Segurava o copo de uísque na mão e na outra o telefone. O gelo derretera, e o uísque perdera o tom dourado. Tentou lembrar do poeta: rapazote alto, magro, curvado, óculos de aro de metal. Tinha olhar triste e andar de quem sempre está pisando em brasas. Deu um tiro na boca. Mas que infeliz. Ficou imaginando o disparo bruto, seco, o sangue espirrando misturado com miolos. Por que ela estava contando isto? Pra justificar a festinha no escritório? Que artimanha?
– Venha aqui pro escritório. O Godofredo insiste. Querido, você está bem? Parece que perdeu a voz. Está todo mundo numa boa, alto astral, ninguém sequer se lembra do Fernando. A vida é movimento. Você sempre diz isto, não diz? O Godofredo pediu a um amigo pra trazer o violão. Vai ter cantoria.
Toríbio ouvia a movimentação e os risos ao fundo do telefone. Não quero sair de casa, estou cansado, o dia foi difícil. Vitória?
Houve um vazio. Só o movimento das pessoas e risos. Alguém começou a tocar um bolero.
– O quê? O músico chegou. Está ouvindo? Adoro este bolero. Todo mundo vai ficar decepcionado se você não aparecer.
Ele resolveu ir. Mesmo com o telefone no ouvido, bebeu o uísque de um golpe só.
– Eu vou.
– Assim que se fala, amor. O Godofredo vai ficar contente.
Vitória estava vivendo feliz naquele emprego. Conseguira boas promoções. Trabalhava como secretária executiva.

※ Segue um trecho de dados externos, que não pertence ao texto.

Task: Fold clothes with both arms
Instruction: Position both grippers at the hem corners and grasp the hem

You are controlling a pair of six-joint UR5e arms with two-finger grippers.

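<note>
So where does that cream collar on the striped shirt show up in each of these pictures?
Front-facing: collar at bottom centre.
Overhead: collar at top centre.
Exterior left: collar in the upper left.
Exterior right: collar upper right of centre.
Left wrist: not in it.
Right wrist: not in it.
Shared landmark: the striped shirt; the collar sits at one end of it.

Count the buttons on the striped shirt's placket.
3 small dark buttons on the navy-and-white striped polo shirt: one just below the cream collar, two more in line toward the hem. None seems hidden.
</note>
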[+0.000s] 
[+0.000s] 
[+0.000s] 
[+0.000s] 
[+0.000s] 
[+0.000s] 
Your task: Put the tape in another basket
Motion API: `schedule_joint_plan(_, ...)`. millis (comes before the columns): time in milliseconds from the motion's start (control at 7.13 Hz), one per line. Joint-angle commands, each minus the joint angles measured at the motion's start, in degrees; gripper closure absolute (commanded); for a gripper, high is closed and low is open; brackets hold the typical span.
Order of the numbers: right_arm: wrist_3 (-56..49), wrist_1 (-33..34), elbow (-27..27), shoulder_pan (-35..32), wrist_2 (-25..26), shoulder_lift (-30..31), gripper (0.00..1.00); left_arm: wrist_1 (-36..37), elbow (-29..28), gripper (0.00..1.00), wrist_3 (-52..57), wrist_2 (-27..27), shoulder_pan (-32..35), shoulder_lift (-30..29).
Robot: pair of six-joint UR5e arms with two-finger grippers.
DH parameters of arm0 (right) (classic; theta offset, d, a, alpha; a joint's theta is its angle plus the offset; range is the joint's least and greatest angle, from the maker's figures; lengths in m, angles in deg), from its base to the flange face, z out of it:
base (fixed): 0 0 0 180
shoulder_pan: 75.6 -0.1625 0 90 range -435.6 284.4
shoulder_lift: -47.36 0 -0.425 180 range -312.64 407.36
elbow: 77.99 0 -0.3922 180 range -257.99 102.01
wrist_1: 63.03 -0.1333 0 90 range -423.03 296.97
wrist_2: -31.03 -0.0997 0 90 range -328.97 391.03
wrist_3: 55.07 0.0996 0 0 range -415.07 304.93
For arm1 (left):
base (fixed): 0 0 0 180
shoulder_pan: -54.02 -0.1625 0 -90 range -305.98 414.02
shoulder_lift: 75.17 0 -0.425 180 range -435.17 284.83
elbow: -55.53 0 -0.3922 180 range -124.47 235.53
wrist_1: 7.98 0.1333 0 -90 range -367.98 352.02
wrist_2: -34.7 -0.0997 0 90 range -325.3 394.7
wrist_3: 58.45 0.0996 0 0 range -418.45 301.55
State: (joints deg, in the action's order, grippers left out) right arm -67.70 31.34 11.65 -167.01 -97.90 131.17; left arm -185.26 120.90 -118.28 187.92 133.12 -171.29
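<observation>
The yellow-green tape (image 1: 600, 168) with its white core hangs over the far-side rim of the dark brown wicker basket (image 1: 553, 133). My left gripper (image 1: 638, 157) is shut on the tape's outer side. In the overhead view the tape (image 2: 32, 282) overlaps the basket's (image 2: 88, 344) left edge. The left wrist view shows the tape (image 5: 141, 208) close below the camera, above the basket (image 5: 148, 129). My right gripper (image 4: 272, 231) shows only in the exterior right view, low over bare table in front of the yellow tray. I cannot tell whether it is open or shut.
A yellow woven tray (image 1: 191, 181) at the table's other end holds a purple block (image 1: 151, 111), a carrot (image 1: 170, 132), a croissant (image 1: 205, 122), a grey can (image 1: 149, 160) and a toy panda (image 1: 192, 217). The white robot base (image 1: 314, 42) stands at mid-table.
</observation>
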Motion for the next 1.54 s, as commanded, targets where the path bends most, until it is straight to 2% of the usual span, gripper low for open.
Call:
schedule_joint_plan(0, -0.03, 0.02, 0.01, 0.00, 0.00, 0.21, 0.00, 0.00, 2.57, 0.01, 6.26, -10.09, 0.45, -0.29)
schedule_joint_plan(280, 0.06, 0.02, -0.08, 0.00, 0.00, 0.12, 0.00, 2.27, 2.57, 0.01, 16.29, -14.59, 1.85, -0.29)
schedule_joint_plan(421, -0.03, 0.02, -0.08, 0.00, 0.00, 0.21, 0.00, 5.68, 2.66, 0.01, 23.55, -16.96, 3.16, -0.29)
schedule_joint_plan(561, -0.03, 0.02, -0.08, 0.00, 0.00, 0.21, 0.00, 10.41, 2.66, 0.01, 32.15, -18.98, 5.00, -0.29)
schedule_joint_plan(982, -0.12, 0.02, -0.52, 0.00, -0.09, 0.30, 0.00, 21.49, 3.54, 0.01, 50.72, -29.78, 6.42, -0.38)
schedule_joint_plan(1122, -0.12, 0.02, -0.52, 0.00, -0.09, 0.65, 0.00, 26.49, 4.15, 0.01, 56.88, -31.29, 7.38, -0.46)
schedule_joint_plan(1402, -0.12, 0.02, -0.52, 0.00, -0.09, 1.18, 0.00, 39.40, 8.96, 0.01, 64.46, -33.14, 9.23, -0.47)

Pelo menos uma vez por semana, tinha que acompanhar Godofredo em algum prédio em construção.
Quando chegou ao escritório, todos riam e conversavam e cantavam. Sentiu-se à margem da história.
– Olha quem chegou! – Godofredo veio abraçá-lo. – O nosso investigador! Quanto tempo, hem!
Vitória o abraçou e beijou-o. Estava com gosto de vodka na boca. Mas havia outro perfume. Não era o que ela usava. Mas deixou-se levar pela animação. O álcool dopou-lhe os sentidos.
– Não queria vir, não é! Olha o que estaria perdendo – dizia-lhe Godofredo, as bochechas rosadas e o bigode dançando sobre os lábios risonhos. – Mire e veja: somos uma família de vencedores. Nem terminamos o mês e já batemos as metas. Esta Vitória é um prêmio. Sorte tua ter uma mulher assim – e voltou a abraçar Toríbio, efusivo.
Logo a seguir, Vitória o abraçou, carinhosa, e o beijou, e novamente ele sentiu o cheiro de Godofredo na boca dela, nas orelhas e no pescoço. Havia algo que ele tentava descobrir.
Sim, o mundo palpitava de emoções, ninguém se lembrava do poeta suicida. Havia tantos picos a serem conquistados, e eles estavam destinados a conquistá-los, porque simplesmente ele podiam, não se rastejavam, não se entregavam às sequelas da vida – discursava Godofredo, um tanto grogue.
Toríbio sentia-se tomado por uma leve tristeza.
– É tarde, Vitória, amanhã terei um dia de cão. Vamos embora.
Ela não queria ir, mas cedeu. Conversaram pouco durante o retorno. Ela se dizia cansada, exausta, não via a hora de cair na cama e se apagar.
Em casa, ele a abraçou e a beijou demoradamente.
– Ah, te quero tanto – ele disse. – Me sinto incontrolado.
Rolaram pela cama e ele a beijou inteira. Da cabeça aos pés. Por todo o corpo, havia o cheiro de Godofredo. Assim mesmo, ele a possuiu, enraivecido.